When Panama went its separate way from Spain

by Eric Jackson

The basic outlines we know, and in the mix of history and legend there are some undisputed facts. However, there is a lot still to know about the people who ended Spanish rule and threw Panama’s lot in with Bolívar’s Gran Colombia project on November 28, 1821. Perhaps in the archives of the Catholic Church, this or that Masonic lodge, some old private letters and Spanish military records we might get extra light.

The basic thing about Panamanians, though, is that with rare exceptions we are not very warlike and in 1821 there were strong antiwar sentiments behind the action that was taken.

The Spanish crown, which by treaty ruled most of the Americas as a collaborative project with the Catholic Church, had seen its arrangements broken by a Napoleonic interregnum in Spain. The French strongman’s alcoholic brother had been put in charge of Spain, Latin Americans had gone to Europe in those years and absorbed a heady mix of The Englightmente and some key activists from various parts of the vast region had cultivated Masonic connections. After some fits and starts, anti-monarchist free thinkers like Simón Bolivar were leading intredid armies against church and state. Except, in many situations they just left the Catholic Church alone. The hierarchy tended to maintain the doctrine that freemasonry was heresy, but down through the ranks of the clergy there was also the opinion that there were far worse sins than that. For example, all-out warfare between members of Catholic societies, over ties with a remote and discredited successor to the old order on the other side of the Atlantic Ocean.

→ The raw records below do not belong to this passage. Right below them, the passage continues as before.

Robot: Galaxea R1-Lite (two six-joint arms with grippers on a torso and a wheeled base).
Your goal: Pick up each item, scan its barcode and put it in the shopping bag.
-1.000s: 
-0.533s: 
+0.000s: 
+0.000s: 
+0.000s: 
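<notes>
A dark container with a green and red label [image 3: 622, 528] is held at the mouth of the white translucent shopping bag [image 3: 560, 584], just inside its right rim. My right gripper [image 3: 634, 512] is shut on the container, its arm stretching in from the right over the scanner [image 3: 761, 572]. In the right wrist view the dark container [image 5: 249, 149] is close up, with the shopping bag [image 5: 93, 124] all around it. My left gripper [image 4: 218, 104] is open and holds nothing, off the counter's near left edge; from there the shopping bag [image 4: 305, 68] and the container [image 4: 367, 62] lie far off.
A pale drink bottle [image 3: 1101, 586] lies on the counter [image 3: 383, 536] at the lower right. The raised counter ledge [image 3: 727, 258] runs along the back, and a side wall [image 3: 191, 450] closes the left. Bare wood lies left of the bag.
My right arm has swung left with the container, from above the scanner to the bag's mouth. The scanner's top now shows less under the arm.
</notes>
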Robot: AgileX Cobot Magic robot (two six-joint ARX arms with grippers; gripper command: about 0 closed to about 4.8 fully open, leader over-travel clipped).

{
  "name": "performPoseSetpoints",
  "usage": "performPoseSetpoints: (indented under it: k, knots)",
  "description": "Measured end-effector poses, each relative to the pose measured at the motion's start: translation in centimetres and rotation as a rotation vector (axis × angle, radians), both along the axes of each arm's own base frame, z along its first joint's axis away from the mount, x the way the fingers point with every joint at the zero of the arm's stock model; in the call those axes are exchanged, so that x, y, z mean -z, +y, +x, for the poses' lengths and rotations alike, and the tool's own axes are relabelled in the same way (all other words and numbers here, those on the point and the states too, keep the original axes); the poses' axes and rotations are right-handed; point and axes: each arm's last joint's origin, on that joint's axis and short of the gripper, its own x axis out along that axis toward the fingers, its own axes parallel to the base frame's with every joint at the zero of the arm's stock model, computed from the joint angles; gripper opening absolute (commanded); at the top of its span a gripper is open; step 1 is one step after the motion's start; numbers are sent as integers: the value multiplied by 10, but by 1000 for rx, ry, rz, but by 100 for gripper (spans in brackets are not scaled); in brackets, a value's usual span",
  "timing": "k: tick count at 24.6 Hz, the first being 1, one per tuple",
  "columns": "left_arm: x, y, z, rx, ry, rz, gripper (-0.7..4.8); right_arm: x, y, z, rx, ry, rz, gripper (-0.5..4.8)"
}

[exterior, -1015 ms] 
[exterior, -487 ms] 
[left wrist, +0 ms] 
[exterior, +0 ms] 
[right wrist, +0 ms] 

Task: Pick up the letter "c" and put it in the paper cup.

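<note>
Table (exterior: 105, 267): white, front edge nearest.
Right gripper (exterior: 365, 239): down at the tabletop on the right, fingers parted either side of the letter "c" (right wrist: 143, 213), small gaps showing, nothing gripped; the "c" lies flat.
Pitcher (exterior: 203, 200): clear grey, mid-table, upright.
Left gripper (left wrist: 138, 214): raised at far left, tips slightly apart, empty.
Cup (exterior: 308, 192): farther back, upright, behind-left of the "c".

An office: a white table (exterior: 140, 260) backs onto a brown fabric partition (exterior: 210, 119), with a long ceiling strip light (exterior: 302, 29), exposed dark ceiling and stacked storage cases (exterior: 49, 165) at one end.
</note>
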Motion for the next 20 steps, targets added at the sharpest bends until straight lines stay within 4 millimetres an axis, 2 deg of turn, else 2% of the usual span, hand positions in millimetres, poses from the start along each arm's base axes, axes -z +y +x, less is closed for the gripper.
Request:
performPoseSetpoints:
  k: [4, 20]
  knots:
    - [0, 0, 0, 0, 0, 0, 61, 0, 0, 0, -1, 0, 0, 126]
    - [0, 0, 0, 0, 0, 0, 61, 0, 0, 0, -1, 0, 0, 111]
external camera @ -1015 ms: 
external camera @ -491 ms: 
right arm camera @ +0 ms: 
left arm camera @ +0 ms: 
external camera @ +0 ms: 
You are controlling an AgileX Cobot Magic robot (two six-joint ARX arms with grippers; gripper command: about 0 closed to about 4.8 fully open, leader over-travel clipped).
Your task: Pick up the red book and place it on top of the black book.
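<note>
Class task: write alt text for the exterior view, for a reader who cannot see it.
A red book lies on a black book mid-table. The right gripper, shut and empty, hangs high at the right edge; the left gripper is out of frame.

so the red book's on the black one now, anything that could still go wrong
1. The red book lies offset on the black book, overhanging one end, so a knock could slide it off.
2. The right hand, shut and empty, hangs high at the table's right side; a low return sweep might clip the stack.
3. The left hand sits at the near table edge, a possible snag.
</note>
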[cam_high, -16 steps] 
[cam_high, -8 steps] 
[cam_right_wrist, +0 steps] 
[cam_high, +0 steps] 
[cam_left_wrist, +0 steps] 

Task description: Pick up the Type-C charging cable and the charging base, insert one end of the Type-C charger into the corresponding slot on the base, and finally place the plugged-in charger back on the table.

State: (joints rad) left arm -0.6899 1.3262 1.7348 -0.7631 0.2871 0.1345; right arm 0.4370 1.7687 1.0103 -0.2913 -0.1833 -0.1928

The Spanish loyalists had kicked Bolívar’s ass in Venezuela — again — but instead of dying or fleeing the war zone he retreated into the wilderness, took Bogota by surprise and proceeded to conquer the old Spanish Viceroyalty of New Granada. The viceroy, Juan de la Cruz Mourgeón, fled to Panama. In a hasty and temporary reorganizaion he was demoted to governor of Panama and told to prepare for the Spanish counter-offensive.

Ecuador declared independence and joined forces with Bolívar, and the governor prepared to set out for Ecuador to rally the royalist forces. During those weeks of his preparations people in the Interior, including Spanish soldiers stationed there, rebelled at the cost and horror that such a war would entail for Panama. Were there some people more afraid that Bolívar might have to use military force to bring Panama into his political project? Were there some people who were more afraid of Panama being turned into a Spanish military bastion for a long war with dubious prospects of success? Surely there was a mix of things. Panamanians did not want war.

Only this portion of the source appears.